(Warning: may contain countless contradictions)
Where did that last post come from? I’ve been pondering that, after all of your insightful comments.
I suppose it came from coming to terms with the fact that I’m not likely to make tons in my field and that T may not be making a stable income for a while. From realising what my priorities are (experiences, I guess, rather than things like having a new car, or a boat, or a bach). I’m not going all Simple Dollar and advocating a life of scrimping. I’m not saying it would be BAD to come into a lot of money, or to make six figures, but I’m a pretty simple person at heart. At least, I think I am. Even if I somehow ended up ridiculously wealthy, I wouldn’t want to live a high rolling lifestyle. That’s just not me.
At the risk of sounding unambitious, I’m not and never have been the kind who’s driven to make a million by 25. I don’t aspire to a high-ranking position; I have zero desire to manage others.

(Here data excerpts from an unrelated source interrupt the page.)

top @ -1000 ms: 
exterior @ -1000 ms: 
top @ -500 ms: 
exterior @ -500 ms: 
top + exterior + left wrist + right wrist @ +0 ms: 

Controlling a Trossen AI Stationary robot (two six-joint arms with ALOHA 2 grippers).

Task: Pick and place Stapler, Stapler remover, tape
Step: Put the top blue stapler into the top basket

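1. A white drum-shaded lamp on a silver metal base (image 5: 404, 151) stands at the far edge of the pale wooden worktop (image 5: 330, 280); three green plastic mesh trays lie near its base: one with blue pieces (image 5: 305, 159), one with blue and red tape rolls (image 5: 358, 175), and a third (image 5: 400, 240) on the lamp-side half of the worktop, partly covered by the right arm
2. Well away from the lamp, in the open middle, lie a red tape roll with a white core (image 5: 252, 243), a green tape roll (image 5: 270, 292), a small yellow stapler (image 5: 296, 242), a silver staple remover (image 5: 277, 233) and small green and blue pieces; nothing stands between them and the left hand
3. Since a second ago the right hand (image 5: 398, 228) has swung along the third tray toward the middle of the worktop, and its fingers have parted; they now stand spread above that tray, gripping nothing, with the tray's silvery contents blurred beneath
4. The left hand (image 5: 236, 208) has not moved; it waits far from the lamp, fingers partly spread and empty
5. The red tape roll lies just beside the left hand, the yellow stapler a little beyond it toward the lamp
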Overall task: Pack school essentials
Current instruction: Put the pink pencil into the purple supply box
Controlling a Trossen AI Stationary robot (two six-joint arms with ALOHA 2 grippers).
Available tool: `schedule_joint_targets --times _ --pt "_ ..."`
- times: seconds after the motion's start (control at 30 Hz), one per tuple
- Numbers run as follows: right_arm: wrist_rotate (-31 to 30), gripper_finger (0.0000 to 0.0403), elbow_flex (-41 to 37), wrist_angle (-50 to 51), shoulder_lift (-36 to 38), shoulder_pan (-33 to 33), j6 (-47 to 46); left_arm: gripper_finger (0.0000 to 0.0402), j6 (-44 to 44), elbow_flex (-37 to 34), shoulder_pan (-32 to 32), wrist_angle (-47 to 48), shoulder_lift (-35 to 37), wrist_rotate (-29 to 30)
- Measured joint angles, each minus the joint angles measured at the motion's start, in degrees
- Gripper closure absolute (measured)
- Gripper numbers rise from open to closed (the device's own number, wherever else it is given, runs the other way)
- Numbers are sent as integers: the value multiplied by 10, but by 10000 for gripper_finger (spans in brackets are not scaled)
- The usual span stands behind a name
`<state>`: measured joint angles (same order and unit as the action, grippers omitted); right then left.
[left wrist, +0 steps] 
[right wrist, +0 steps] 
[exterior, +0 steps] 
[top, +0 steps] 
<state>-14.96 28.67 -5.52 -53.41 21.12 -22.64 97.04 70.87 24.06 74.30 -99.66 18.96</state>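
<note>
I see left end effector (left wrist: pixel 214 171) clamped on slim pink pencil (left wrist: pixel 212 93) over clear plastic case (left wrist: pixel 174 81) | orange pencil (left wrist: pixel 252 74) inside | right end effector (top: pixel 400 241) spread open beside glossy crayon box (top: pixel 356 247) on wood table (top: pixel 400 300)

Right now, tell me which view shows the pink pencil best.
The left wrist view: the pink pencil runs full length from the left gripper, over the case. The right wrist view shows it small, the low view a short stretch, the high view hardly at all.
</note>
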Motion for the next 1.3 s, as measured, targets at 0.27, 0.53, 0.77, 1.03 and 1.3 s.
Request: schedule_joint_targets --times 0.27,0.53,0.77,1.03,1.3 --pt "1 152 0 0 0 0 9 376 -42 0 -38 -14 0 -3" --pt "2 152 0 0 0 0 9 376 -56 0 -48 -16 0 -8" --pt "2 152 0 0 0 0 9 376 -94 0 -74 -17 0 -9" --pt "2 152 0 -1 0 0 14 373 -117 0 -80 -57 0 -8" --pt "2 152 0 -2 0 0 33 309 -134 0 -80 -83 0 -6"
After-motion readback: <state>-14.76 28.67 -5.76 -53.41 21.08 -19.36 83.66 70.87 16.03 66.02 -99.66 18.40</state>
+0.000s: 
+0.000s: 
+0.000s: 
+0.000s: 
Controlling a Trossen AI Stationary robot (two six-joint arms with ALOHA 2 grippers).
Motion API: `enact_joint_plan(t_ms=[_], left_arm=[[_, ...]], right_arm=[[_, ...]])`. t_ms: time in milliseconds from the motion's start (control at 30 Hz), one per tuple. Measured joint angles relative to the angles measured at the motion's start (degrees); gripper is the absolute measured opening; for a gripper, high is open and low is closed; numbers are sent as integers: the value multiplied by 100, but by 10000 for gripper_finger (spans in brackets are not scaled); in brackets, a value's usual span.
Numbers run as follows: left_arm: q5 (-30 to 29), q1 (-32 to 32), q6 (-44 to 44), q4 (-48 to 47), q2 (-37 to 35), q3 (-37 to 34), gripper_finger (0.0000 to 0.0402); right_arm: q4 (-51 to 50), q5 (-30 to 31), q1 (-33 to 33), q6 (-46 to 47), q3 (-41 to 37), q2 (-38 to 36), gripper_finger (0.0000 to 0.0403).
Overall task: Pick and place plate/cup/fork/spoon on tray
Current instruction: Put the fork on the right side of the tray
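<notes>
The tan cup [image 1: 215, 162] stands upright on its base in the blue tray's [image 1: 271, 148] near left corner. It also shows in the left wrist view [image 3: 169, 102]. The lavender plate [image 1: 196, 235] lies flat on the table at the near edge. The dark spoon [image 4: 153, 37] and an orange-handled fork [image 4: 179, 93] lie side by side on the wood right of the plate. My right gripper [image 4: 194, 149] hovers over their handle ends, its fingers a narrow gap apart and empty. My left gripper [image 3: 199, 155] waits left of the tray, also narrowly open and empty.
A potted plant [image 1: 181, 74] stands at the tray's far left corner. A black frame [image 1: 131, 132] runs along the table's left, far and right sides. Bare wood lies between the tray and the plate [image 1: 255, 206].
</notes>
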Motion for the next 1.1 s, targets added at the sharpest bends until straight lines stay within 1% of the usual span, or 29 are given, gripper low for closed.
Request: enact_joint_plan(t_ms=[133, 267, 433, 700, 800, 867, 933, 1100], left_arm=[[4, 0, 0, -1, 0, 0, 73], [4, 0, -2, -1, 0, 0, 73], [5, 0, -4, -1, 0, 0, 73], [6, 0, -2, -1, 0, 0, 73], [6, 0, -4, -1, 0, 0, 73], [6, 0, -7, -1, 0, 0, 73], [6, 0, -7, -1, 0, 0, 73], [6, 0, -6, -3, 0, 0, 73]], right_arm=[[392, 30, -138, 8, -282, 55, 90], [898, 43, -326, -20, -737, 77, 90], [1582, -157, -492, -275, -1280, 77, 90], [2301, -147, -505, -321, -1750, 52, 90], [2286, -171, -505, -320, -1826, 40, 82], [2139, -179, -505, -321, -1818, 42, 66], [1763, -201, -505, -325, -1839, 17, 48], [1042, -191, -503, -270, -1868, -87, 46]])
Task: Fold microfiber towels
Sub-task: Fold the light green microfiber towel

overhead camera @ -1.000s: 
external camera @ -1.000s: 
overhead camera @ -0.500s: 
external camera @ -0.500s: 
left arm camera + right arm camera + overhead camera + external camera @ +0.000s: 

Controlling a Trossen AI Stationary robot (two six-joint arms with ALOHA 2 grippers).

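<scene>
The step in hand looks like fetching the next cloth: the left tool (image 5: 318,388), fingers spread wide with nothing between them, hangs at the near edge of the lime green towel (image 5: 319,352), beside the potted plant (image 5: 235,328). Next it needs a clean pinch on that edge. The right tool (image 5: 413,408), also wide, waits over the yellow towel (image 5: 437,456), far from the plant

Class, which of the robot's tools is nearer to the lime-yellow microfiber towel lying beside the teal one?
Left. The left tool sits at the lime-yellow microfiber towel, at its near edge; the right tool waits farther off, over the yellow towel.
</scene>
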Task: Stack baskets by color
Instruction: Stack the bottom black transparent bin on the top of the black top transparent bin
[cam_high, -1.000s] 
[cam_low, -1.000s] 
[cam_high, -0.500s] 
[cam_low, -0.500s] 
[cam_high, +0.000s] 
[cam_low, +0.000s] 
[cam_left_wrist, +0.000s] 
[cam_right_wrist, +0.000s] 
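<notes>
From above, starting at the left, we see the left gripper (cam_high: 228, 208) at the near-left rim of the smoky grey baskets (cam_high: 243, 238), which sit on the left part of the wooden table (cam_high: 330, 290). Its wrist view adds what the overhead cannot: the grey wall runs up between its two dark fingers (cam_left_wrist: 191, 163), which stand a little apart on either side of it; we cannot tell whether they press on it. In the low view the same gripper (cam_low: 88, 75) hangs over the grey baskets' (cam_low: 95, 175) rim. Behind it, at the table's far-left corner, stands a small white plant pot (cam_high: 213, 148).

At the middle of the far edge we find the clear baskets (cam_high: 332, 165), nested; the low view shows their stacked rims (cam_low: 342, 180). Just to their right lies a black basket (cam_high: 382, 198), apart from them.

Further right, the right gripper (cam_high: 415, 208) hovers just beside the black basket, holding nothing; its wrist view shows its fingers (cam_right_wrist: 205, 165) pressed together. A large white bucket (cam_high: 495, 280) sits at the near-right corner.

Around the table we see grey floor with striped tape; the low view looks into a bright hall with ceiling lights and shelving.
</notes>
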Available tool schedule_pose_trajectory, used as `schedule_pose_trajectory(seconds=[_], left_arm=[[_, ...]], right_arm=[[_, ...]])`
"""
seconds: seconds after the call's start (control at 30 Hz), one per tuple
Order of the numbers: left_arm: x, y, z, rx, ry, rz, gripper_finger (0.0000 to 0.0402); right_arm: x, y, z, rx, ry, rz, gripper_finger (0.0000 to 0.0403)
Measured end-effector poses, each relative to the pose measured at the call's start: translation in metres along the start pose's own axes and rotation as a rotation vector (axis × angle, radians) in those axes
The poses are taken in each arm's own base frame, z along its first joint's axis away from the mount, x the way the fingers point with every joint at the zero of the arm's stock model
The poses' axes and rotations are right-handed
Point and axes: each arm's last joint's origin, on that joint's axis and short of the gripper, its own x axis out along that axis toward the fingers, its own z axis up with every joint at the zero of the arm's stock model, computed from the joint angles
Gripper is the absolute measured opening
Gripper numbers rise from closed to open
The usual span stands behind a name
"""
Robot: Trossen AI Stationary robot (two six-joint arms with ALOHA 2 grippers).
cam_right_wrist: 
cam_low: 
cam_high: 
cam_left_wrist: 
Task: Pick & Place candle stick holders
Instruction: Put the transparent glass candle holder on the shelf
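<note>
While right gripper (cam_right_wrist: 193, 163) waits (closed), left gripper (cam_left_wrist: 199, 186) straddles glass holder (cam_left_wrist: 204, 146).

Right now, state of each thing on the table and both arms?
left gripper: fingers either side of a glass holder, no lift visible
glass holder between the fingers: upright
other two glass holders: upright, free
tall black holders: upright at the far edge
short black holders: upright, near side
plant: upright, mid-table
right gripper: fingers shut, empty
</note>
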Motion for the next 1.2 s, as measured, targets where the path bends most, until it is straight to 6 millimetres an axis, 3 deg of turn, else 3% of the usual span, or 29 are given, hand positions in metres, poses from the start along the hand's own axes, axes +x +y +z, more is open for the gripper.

But that doesn’t mean I don’t have ambition. I want to advance, I don’t want to stay in the same place forever. I just don’t know exactly where I want to end up at this stage.
I do want to make more money, I do want to see the world, I do want to get married, buy a house, have kids. I have goals; I’ve always had something to work towards, from getting high grades, to getting into my major, to actually graduating. Now that all that’s out of the way, maybe I’m drifting a little, but I certainly don’t plan to go backwards. Hence, I will keep doing what I’m doing and taking whatever opportunities I’m offered.
I’m re-assessing what a career is and to what extent it defines us, and whether in the future I want an all-consuming kind of job – one that I live and breathe – or one that lets me work 9-5 and find fulfillment in other things outside of work. Yeah, all this three months into my first FT job. Remember that ‘perfect day’ post from a while ago? In the end, what I want is a happy relationship, great friends, a decently-or-well-paying job that I like and am good at, activities outside of work, the freedom to travel, eat out and enjoy the little luxuries in life…and at some point children (Although I’d happily skip the labour part). A stereotypically middle-class existence, perhaps?
As for T, I feel like this year may be a really defining one. I could be wrong (we’re already a quarter of the way through, after all). But he’s starting to slow down, to mature more, to think a little further ahead, to understand the power of money and the freedom that not spending every cent affords. He’s more reflective, more introspective, more self aware. He says he might finally be in the right headspace for going to university; that once he has the right tools he’d like to start making and selling things on the side. We discussed the fact that maybe he has a fear of failure, or a fear of boredom. And even if he doesn’t have a plan for the future, he, at least, is fairly materialistic, and thus motivated by making more so he can at the very least pull his own weight.
Anyway, no doubt everyone is sick of my ongoing quarterlife crisis and self-indulgent posts. (It does end, right?) Promise I’ll lay off for a while.